Dans Les Notes rouges, Nadia Nakhlé explore les ravages de la guerre sur les liens familiaux et l’identité personnelle. Après le remarquable Zaza Bizar, qui abordait avec finesse la dysphasie et les angoisses enfantines, l’autrice revient avec un nouveau roman graphique tout aussi sensible, qui mêle habilement esthétique visuelle, enjeux historiques et émotions à fleur de peau.
Nous sommes en 1957, en Pologne. Anna Kowalski, pianiste concertiste de renom, retourne dans la ville qu’elle a fuie lors de la Seconde Guerre mondiale. Portant en elle la douleur indélébile de la disparition de son frère cadet, Dorian, elle espère régler une part de son passé en y retrouvant sa trace. Mais son retour est avant tout un pèlerinage émotionnel, entre culpabilité et espoir, mémoires déchirées et rédemption incertaine.
Anna est hantée par une image : celle du moment où elle a quitté la pièce lorsque les soldats allemands sont arrivés, laissant son frère seul face à l’horreur. C’est un souvenir obsédant, une répétition de questions laissées sans réponse, d’un acte qu’elle interprète comme une trahison. La musique, cette échappatoire qu’elle maîtrise parfaitement, semble incapable de l’aider à faire taire ses démons intérieurs, mais elle porte les espoirs fragiles de ses lettres. Ces lettres adressées à Dorian, comme des bouteilles à la mer, à un frère qu’elle croit perdu mais dont elle n’a jamais cessé de ressentir la présence.
Dorian, lui, a été happé par le mécanisme implacable de la germanisation, ce processus brutal par lequel des milliers d’enfants polonais ont été enlevés, adoptés par des familles allemandes et reprogrammés pour servir l’idéologie nazie. Adopté par un colonel allemand, il grandit sous une nouvelle identité, rejetant peu à peu ses racines polonaises pour survivre. Sa nouvelle vie est marquée par la complexité des sentiments contradictoires : il s’attache à ses parents d’adoption, mais porte en lui une honte sourde, le sentiment d’avoir été déloyal envers sa famille d’origine, d’avoir été détourné de sa propre identité. Les cicatrices invisibles de cet arrachement sont encore profondes, et l’ombre de sa sœur ne cesse de le hanter.
Malgré la distance, Dorian se demande si Anna l’a vraiment abandonné ou s’il est possible qu’elle aussi ait été une victime impuissante des événements.
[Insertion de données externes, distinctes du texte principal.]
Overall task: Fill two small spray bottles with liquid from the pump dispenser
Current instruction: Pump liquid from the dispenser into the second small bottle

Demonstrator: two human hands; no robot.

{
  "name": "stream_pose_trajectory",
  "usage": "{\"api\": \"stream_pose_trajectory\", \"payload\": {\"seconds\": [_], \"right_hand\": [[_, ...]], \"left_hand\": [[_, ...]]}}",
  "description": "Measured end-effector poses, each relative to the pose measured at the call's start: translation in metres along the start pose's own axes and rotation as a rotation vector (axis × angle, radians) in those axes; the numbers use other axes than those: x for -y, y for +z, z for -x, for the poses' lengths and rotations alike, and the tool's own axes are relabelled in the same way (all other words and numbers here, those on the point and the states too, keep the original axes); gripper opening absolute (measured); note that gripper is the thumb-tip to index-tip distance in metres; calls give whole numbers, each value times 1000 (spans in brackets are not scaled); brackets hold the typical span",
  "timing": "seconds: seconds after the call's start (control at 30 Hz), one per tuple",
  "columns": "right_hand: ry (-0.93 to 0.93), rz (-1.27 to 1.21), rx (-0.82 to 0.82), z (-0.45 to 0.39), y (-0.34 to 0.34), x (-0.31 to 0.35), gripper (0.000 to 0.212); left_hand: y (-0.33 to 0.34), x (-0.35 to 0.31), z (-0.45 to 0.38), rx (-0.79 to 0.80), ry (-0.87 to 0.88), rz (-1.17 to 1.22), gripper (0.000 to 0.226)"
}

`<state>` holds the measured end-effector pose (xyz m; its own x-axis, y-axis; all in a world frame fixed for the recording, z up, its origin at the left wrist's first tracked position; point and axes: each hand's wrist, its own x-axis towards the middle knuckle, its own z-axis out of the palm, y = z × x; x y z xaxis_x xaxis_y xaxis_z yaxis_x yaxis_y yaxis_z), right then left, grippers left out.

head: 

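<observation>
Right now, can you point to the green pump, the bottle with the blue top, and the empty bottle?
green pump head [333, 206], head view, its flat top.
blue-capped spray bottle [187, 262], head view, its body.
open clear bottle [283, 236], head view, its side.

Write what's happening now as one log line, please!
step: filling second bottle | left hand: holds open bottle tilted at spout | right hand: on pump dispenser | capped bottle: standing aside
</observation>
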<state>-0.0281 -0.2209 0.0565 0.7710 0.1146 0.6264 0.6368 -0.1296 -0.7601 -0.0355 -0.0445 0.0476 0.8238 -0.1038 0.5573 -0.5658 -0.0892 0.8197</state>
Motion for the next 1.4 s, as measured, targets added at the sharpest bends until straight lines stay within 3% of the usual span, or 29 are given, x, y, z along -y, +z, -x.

Cette quête inassouvie de réponses et de réconciliation parcourt le récit, rendant tangible le poids du passé et la difficulté de se définir après une enfance dépossédée.
Le récit de Nadia Nakhlé se déploie à travers une structure originale, oscillant entre lettres écrites et narration visuelle. Cette hybridation entre le roman épistolaire et la bande dessinée classique confère à l’œuvre une intimité saisissante. Les mots d’Anna – mélancoliques, passionnés, parfois résignés – côtoient des dessins somptueux et évocateurs. Le trait de Nakhlé, à mi-chemin entre peinture et gravure, insuffle aux pages une atmosphère tantôt douce et apaisée, tantôt tourmentée et prégnante d’angoisse.
Les Notes rouges raconte les trajectoires parallèles de deux âmes perdues qui cherchent à s’émanciper des blessures d’un passé traumatique. Les destins croisés d’Anna et Dorian sont marqués par la persistance de l’espoir, mais aussi par la confrontation à une réalité implacable. Dorian, face à l’horreur du front et aux attentes de sa famille adoptive, se sent à la fois attaché à des personnes qui ne le méritent pas et étranger à lui-même. Anna, quant à elle, lutte pour s’extraire du tourbillon de culpabilité qui l’enveloppe, sans savoir si elle pourra un jour retrouver ce frère qu’elle aime tant.
Les Notes rouges se distingue par la puissance de son imaginaire visuel et par la capacité de Nadia Nakhlé à saisir la mélancolie dans ses nuances les plus subtiles. C’est une réflexion sur la famille, sur la perte et la culpabilité, mais aussi sur la résilience et l’espoir. Le roman graphique porte à croire que, malgré les pires épreuves, l’amour entre une sœur et un frère peut survivre aux ruines de l’Histoire.